*What this task involves:* Each line of the data below from the one holding "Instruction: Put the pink" to the one holding "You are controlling", inclusive, is to be reproduced exactly; no other line belongs in the answer.

Dataset section start

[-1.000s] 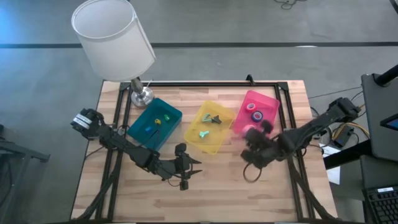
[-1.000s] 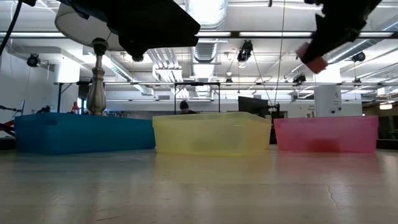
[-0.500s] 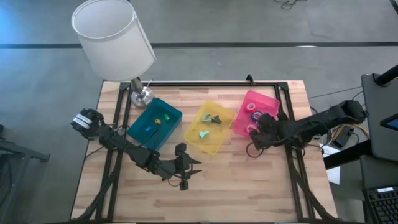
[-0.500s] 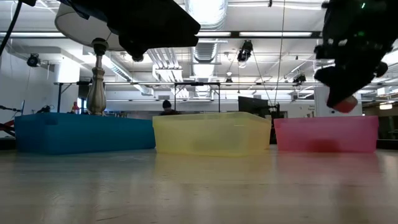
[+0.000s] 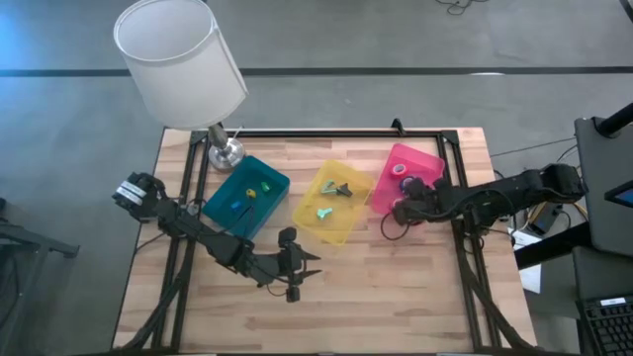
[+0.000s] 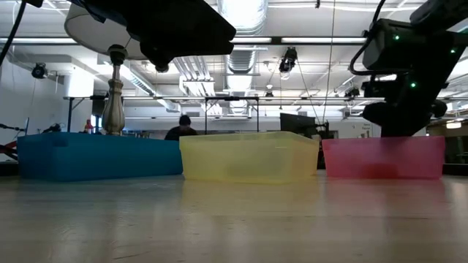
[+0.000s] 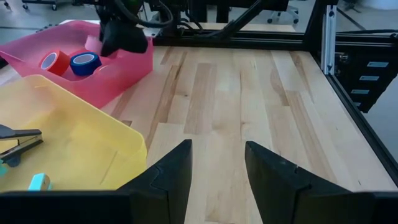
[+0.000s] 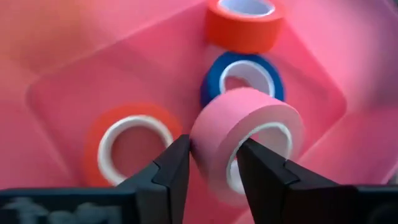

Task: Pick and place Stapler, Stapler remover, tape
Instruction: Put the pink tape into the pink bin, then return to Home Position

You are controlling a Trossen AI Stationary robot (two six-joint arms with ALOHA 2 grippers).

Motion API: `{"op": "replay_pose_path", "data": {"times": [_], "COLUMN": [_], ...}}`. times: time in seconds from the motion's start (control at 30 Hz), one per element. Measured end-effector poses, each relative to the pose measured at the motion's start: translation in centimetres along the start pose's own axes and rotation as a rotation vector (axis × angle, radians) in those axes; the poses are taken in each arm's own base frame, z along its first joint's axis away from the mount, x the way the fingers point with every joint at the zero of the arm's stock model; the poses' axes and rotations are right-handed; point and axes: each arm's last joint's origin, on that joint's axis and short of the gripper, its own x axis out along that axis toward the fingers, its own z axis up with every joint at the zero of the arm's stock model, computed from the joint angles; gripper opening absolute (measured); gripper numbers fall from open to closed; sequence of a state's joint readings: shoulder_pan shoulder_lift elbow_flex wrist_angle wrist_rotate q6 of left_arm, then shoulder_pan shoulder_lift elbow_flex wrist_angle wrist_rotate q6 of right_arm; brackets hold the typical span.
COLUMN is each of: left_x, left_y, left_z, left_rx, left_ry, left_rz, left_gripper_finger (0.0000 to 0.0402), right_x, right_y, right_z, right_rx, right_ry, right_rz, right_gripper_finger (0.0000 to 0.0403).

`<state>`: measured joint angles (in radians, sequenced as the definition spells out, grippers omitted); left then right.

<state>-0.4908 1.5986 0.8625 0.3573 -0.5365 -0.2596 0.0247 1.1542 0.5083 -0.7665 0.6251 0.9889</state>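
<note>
My right gripper (image 8: 213, 165) is shut on the pink tape roll (image 8: 245, 127) and hangs low inside the pink bin (image 5: 423, 158), at its near end (image 5: 404, 208). On the bin floor below lie a blue roll (image 8: 244, 76) and two red rolls (image 8: 245, 18) (image 8: 127, 146), each flat on its side. My left gripper (image 5: 300, 267) is open, hovering over bare table in front of the yellow bin; its fingers (image 7: 168, 174) show apart in the left wrist view. My right gripper holds the pink tape roll by its wall (image 8: 214, 140), pinched between the two fingers, one on the outer band and one at the open centre. It comes from above, slanting down. The roll is lifted clear and tilted, its opening turned sideways above the other rolls.
A teal bin (image 5: 247, 198) with small items, a yellow bin (image 5: 331, 203) with staple removers and the pink bin stand in a row. A lamp (image 5: 178, 59) with a metal base (image 5: 226, 153) stands at the far left corner. Bare wood lies along the near side.
My right gripper, shut on the pink roll throughout, has moved from over the table near the pink bin toward the far edge and down into the bin. In the low view it has sunk from high up to behind the bin's rim.
</note>
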Motion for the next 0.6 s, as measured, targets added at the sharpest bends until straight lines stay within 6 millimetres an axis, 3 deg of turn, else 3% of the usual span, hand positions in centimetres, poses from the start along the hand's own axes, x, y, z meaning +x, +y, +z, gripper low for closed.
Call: {"op": "replay_pose_path", "data": {"times": [0.33, 0.6], "left_x": [0.0, 0.0], "left_y": [0.0, 0.0], "left_z": [0.0, 0.0], "left_rx": [0.000, -0.001], "left_ry": [0.000, 0.000], "left_rz": [-0.001, -0.001], "left_gripper_finger": [0.0153, 0.0153], "right_x": [-1.3, -4.3], "right_y": [1.0, 2.5], "right_z": [1.1, 3.7], "right_rx": [-0.030, -0.025], "right_ry": [0.102, 0.029], "right_rz": [0.137, 0.254], "right_gripper_finger": [0.0171, 0.0150]}}
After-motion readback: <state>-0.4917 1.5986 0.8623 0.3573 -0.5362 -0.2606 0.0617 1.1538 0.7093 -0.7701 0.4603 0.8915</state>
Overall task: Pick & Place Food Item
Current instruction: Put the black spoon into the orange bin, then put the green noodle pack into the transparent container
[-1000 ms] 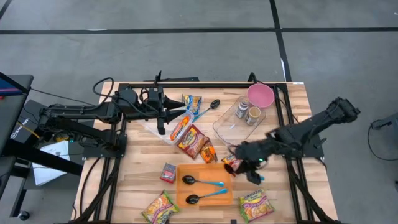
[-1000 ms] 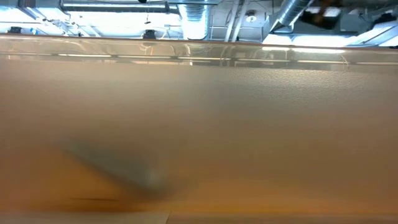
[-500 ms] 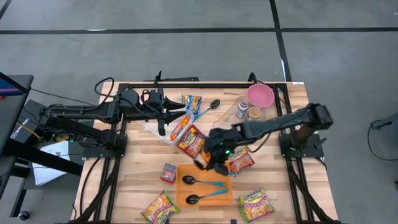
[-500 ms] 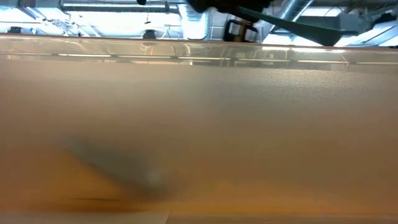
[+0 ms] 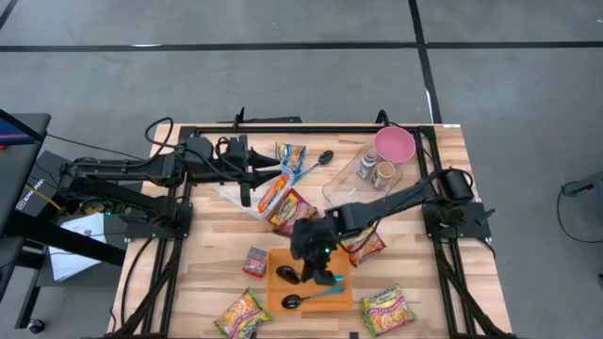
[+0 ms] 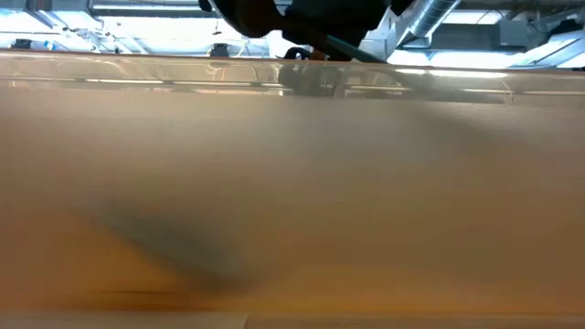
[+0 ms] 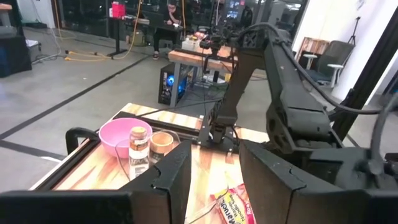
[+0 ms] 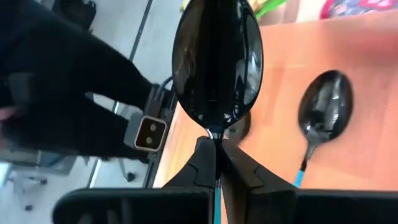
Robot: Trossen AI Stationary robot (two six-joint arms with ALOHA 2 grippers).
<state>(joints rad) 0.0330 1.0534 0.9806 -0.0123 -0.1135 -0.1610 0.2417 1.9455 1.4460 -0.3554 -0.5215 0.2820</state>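
Note:
My right gripper (image 5: pixel 318 273) reaches over the orange tray (image 5: pixel 278 290) near the table's front edge and is shut on a black spoon (image 8: pixel 217 62) with a blue handle. Two more black spoons lie on the tray, one (image 5: pixel 287 275) beside the gripper and one (image 8: pixel 325 112) nearer the front edge. Noodle packets lie around the tray: one (image 5: pixel 292 215) behind it, one (image 5: pixel 363 245) to its right, and two (image 5: pixel 243 314) (image 5: pixel 388 309) at the front edge. My left gripper (image 5: pixel 247 174) hangs level at the far left, open (image 7: pixel 214 180), nothing between its fingers. My right gripper pinches the spoon's handle just behind the bowl (image 8: pixel 215 138) between its two fingers. The fingers lie along the handle and slant down from the table's right side. The bowl sticks out ahead of the fingertips over the tray; I cannot tell whether it touches the tray.
A clear container (image 5: pixel 363 179) with two jars and a pink bowl (image 5: pixel 396 143) stand at the far right. Another spoon (image 5: pixel 323 157) and a packet (image 5: pixel 290 155) lie at the far middle, and a small red packet (image 5: pixel 254 261) lies left of the tray. A tan blur fills the low view.
My right gripper has swung from the table's right side toward the left and down, over the noodle packet and onto the orange tray, carrying the spoon and turning its wrist on the way. It has stayed shut.

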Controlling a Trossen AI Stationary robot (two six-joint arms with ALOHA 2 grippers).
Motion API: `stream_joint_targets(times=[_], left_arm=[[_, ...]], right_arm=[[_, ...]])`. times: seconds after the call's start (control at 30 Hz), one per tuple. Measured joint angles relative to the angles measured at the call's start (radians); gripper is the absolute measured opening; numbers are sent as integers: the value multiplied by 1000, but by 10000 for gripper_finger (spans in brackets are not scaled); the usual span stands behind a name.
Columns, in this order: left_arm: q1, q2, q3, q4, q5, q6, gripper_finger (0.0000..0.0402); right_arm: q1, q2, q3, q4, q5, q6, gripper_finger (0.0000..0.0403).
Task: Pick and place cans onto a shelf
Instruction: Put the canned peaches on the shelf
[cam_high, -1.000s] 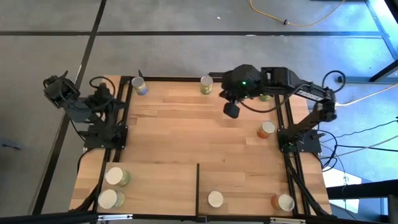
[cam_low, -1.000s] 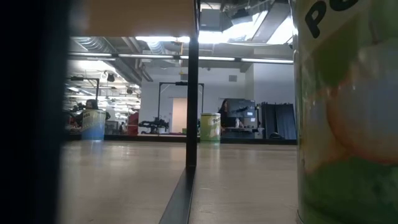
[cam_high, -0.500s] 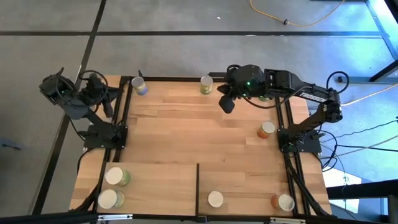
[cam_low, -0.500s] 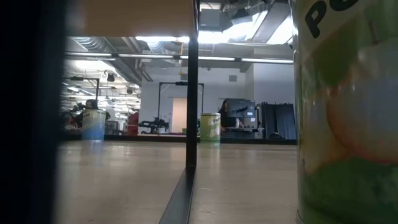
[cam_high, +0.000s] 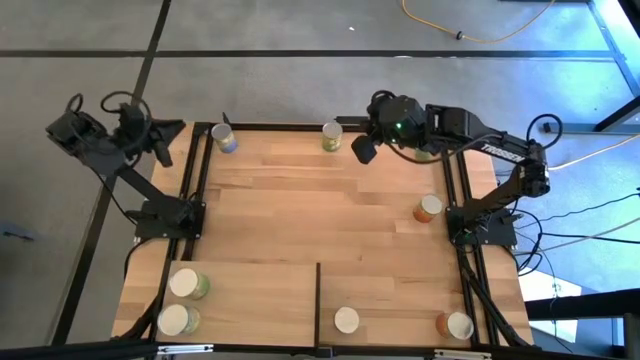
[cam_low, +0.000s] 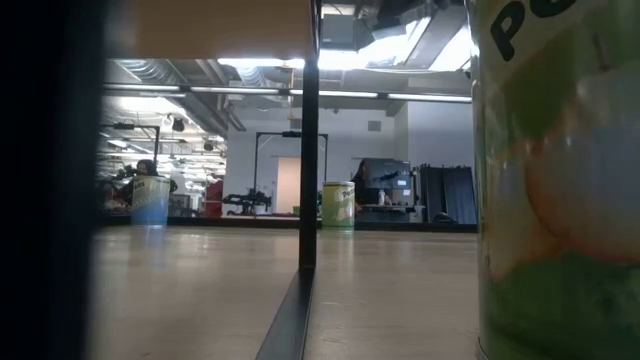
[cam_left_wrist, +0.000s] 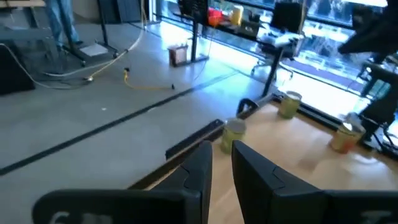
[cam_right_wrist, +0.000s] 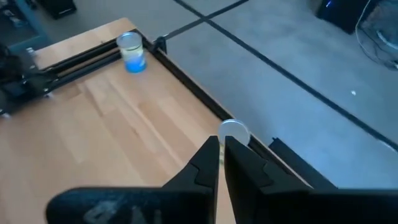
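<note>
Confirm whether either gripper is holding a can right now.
No: the left gripper and the right gripper both show nothing between their fingers.

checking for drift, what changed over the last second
The right gripper pulled back across the table toward the green can at the far edge, empty. The left gripper swung out past the table's left edge and its fingers parted. All cans stayed put.
</note>
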Motion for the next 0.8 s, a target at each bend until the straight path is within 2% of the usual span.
stream_joint_targets(times=[0.1,0.33,0.63,0.8], left_arm=[[5,-24,-7,-1,-55,19,54],[1,-111,-8,-1,-127,44,54],[-63,-168,-7,-1,-179,42,54],[-90,-168,-7,4,-180,66,53]], right_arm=[[-33,1,0,1,-62,-1,29],[-73,1,0,10,-74,-51,29],[-199,98,0,95,-311,-200,29],[-266,151,0,65,-338,-243,29]])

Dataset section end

*Task output:*
Instruction: Put the pink tape into the pink bin, then return to Home Position

You are controlling a Trossen AI Stationary robot (two six-joint arms with ALOHA 2 grippers).

A complete answer has now been given to the exercise.